→ **Assignment**: Reproduce, from the lines below, exactly the stretch that begins at the line containing "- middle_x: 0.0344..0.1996" and ends at the line containing "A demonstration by", both included.

[Data extract — start]

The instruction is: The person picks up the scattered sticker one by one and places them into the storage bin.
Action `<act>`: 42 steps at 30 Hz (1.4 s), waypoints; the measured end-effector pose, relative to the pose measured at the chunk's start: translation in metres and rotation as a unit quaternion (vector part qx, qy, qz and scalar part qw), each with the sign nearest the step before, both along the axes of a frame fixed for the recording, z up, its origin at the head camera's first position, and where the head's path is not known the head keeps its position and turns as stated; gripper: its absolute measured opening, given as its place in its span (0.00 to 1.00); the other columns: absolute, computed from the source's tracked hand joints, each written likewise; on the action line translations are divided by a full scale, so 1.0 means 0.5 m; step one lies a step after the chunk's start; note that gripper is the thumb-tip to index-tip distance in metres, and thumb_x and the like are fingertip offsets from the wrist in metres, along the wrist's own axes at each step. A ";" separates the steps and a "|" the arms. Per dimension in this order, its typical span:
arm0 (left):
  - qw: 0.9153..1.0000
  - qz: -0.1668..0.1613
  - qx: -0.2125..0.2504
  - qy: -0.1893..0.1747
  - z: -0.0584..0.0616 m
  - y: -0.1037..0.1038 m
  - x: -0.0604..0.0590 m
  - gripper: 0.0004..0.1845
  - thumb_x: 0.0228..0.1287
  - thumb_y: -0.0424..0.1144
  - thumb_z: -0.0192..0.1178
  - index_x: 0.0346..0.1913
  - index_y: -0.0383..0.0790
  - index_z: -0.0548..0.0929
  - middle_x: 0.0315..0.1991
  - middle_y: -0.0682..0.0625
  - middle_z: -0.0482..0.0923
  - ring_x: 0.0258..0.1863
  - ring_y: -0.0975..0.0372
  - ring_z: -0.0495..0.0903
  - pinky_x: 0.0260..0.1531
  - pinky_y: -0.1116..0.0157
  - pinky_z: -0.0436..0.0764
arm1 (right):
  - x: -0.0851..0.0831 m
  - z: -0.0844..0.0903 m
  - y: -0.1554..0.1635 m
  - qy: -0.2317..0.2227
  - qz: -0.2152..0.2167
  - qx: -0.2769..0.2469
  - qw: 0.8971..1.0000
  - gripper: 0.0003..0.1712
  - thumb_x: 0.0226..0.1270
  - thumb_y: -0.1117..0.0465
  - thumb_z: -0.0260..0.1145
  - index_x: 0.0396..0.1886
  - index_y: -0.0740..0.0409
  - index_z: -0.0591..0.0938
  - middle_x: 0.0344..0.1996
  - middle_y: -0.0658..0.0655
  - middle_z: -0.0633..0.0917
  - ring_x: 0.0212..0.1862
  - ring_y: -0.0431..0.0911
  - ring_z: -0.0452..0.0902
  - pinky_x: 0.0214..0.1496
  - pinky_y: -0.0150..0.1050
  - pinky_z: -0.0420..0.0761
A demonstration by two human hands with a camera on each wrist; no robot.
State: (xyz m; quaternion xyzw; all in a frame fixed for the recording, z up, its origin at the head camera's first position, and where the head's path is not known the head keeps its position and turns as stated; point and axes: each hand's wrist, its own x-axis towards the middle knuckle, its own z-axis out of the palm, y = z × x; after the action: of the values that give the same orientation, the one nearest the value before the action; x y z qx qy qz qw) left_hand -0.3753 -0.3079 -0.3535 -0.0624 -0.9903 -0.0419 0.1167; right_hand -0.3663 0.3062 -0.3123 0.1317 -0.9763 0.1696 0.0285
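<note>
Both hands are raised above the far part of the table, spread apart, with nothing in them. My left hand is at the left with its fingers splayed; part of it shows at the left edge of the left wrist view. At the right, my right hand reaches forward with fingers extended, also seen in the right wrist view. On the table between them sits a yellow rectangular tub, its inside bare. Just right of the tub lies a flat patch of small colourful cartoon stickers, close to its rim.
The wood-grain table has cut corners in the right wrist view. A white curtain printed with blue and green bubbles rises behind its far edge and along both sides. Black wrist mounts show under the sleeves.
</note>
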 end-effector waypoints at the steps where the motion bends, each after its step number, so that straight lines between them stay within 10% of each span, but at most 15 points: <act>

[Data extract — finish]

→ **Answer space**:
  - middle_x: 0.0344..0.1996
  - middle_y: -0.0658..0.0655
  - middle_z: -0.0633..0.0917
  - ring_x: 0.0212..0.1862
  - ring_y: -0.0431..0.0911
  - ring_z: -0.0452..0.0902
  - pinky_x: 0.0214..0.1496
  - pinky_y: -0.0150..0.1050
  - pinky_z: -0.0420..0.0761
A demonstration by two human hands with a camera on each wrist; no robot.

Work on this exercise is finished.